As it turns out, there does seem to be a bug in your code or a mistake in your analysis—but it doesn't matter. I'll get to it at the end.
If you look at your results, it seems pretty clear that there's a constant difference of about 5x between the two. That implies that the algorithmic complexity of the second isn't any worse than the first, it's just got a much higher constant multiplier—you're doing the same number of steps, but each one is much more work.
It's possible that this is just an artifact of you testing such a narrow range, only a single factor of 10. But running your tests with a wider range of values, like this:
for i in 100, 1000, 10000, 100000, 1000000, 10000000:
v = [random.random() for _ in range(i)]
t1 = timeit.timeit(lambda: maxmin1(v), number=1)

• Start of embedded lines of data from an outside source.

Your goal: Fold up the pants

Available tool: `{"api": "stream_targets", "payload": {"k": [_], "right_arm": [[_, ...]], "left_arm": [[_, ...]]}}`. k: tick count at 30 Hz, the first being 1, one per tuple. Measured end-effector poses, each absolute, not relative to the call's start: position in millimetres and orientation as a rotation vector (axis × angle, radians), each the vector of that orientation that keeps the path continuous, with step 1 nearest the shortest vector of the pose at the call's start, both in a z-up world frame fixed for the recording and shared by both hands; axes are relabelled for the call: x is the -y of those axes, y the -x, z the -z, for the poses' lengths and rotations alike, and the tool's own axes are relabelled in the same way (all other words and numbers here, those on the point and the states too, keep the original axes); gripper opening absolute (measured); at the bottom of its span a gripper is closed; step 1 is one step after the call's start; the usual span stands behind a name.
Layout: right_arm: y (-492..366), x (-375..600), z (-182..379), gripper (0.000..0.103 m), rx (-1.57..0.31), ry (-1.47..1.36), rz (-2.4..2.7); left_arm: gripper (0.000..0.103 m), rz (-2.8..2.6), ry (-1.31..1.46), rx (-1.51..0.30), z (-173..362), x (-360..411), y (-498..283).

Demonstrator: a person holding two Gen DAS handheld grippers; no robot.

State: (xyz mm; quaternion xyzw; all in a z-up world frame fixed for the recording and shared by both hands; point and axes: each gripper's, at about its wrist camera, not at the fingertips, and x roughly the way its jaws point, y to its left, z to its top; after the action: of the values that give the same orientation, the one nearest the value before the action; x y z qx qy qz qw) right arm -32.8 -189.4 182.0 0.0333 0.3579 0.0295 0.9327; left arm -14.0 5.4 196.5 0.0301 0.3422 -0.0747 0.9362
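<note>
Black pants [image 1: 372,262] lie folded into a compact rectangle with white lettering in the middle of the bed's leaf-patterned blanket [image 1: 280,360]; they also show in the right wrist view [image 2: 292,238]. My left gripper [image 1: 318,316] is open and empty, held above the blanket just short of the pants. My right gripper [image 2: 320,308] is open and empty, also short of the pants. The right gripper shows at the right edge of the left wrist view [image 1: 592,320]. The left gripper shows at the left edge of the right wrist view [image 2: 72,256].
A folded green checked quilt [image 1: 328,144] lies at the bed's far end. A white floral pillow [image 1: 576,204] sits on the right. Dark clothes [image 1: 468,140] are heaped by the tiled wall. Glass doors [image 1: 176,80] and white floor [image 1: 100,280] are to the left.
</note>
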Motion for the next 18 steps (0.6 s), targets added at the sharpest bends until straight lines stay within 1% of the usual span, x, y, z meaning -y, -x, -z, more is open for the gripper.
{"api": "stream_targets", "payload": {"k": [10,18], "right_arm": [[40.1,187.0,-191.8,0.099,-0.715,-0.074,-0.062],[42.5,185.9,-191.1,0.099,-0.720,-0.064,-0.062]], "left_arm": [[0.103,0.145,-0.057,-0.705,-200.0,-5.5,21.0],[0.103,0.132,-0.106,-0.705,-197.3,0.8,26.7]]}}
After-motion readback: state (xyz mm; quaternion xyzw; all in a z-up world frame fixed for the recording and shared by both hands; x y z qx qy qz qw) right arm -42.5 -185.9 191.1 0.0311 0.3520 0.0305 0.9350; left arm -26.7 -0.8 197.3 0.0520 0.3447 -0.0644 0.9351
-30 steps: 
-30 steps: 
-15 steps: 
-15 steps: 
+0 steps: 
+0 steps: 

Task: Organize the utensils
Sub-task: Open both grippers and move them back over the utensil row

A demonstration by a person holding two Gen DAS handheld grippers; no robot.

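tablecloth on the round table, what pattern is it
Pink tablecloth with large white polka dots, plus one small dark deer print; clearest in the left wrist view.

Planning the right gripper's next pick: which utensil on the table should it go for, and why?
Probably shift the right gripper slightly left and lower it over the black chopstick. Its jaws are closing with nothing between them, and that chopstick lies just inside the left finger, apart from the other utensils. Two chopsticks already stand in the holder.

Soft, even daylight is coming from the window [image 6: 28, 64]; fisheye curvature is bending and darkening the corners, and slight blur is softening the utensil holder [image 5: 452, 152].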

t2 = timeit.timeit(lambda: maxmin4(v, 0, len(v)), number=1)
print('{:8}: {:.8f} {:.8f} (x{:.8f})'.format(i, t1, t2, t2/t1))
… you can see that the pattern holds up:
100: 0.00002003 0.00010014 (x5.00000000)
1000: 0.00017500 0.00080800 (x4.61716621)
10000: 0.00172400 0.00821304 (x4.76393307)
100000: 0.01630187 0.08839488 (x5.42237660)
1000000: 0.17010999 0.76053309 (x4.47083153)
10000000: 1.77093697 8.32503319 (x4.70092010)
So, why the higher constant overhead in the second version? Well, the first version is just doing a simple for
iteration, two comparisons, and 1 assignment for each element. The second is calling functions, building and exploding tuples, doing more comparisons, etc. That's bound to be slower. If you want to know why it's exactly 5x slower (or, actually, 15x slower, if you're doing 2n/3 steps instead of just 2n), you'll need to do some profiling, or at least look at the bytecode. But I don't think it's worth it.
The moral of the story is that there's a reason 2(n-1) and 2n/3-2 are both O(n): When you've got two different complexity classes, like O(n) and O(n**2), that will always make a difference for large n; when you've got two algorithms in the same class, the constants in the implementation (the cost of each step) can easily outweigh the constants in the step count.
Meanwhile, how can we verify the 2n/3-2 analysis? Simple, just add a global counter that you increment once for each call to maxmin4. Here are the expected and actual results:
100: 65 127
1000: 665 1023
10000: 6665 11807
100000: 66665 131071
1000000: 666665 1048575
10000000: 6666665 11611391
But this just means you're doing about 2/3rds as many steps instead of about 1/3rd, so the constant cost of each steps is 7.5x rather than 15x. In the end, that doesn't really affect the analysis.